Cereal polymorphic registration¶
Cereal's polymorphic registry is per-DLL on Windows MSVC — consumers must re-register types in their own TU
cereal stores its polymorphic-type registry in class-template statics
(StaticObject<InputBindingMap<Archive>>,
StaticObject<OutputBindingMap<Archive>>, ...). Linux and macOS linkers
dedupe these template instantiations across shared libraries, giving the
process one shared registry. MSVC does not — each DLL gets its own
copy of every template static, with no automatic dllexport/dllimport
plumbing in cereal headers to share them.
Consequence: an upstream library (e.g. tesseract_command_language.dll)

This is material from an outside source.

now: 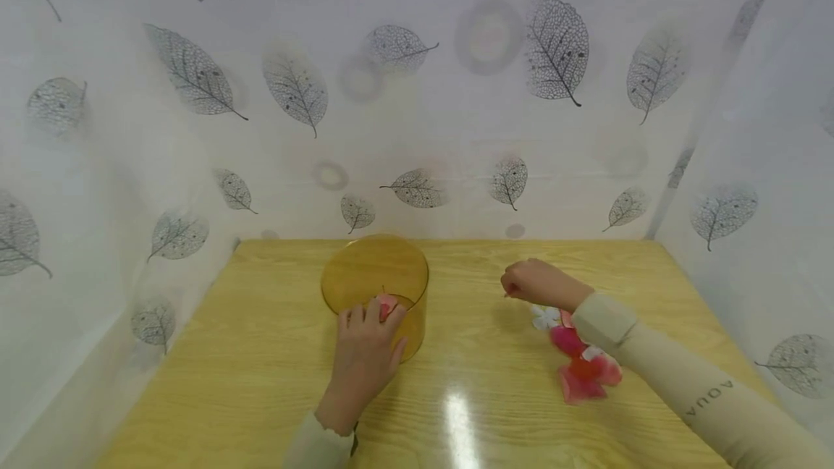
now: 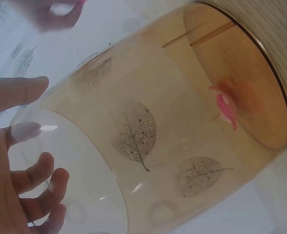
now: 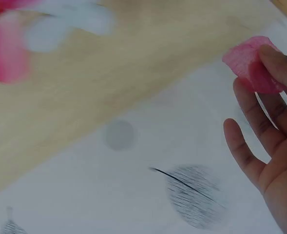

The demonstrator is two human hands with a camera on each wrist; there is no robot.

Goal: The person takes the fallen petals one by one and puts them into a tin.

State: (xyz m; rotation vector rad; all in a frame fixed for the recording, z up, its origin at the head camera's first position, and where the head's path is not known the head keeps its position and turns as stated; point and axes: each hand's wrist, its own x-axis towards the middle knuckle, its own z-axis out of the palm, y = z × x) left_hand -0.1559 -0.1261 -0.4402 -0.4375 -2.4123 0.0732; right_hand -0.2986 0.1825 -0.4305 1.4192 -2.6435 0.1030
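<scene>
An amber see-through cylindrical container (image 1: 374, 266) stands on the table, its round mouth facing up. My left hand (image 1: 365, 353) is at its near rim, fingers bent over the edge and thumb on the outer side. In the left wrist view a pink petal (image 2: 226, 107) lies inside, near the container's bottom. My right hand (image 1: 544, 284) is held above the table, to the right of the container. It pinches a pink petal (image 3: 255, 63) between thumb and fingertips. Below the right forearm lie several pink and red petals (image 1: 583, 378) and a white flower (image 1: 546, 318), partly covered by the sleeve.
The wood-grain table (image 1: 274, 353) ends at a pale leaf-print sheet (image 1: 417, 129) behind. Similar sheets rise on the left and right sides. A bright light reflection lies on the tabletop in front of the container.
</scene>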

that calls CEREAL_REGISTER_TYPE populates its own registry only.
A downstream .pyd that does serialization reads from its own empty
registry and fails at runtime with
RuntimeError: Trying to save an unregistered polymorphic type. The
type really is registered upstream — just not in the registry the
consumer actually consults.
CEREAL_FORCE_DYNAMIC_INIT is not enough on its own. It anchors
upstream's registration TU to keep the linker from stripping it, but
doesn't bridge the registry gap on the consumer side.
The actual Windows fix is to mirror upstream's registration block in
the consumer TU. For tesseract_command_language types
(MoveInstructionPoly, CompositeInstruction, etc.) that means copying
every CEREAL_REGISTER_TYPE and CEREAL_REGISTER_POLYMORPHIC_RELATION
line from upstream
tesseract_command_language/src/cereal_serialization.cpp into our
binding. Re-registration is a no-op on Linux/macOS (cereal tolerates
duplicate registrations of the same {type, archive} pair) and
populates the consumer's per-DLL registry on Windows. See
src/tesseract_serialization/tesseract_serialization_bindings.cpp for
the canonical placement; keep CEREAL_FORCE_DYNAMIC_INIT(LibName) as
belt-and-suspenders on the producer side.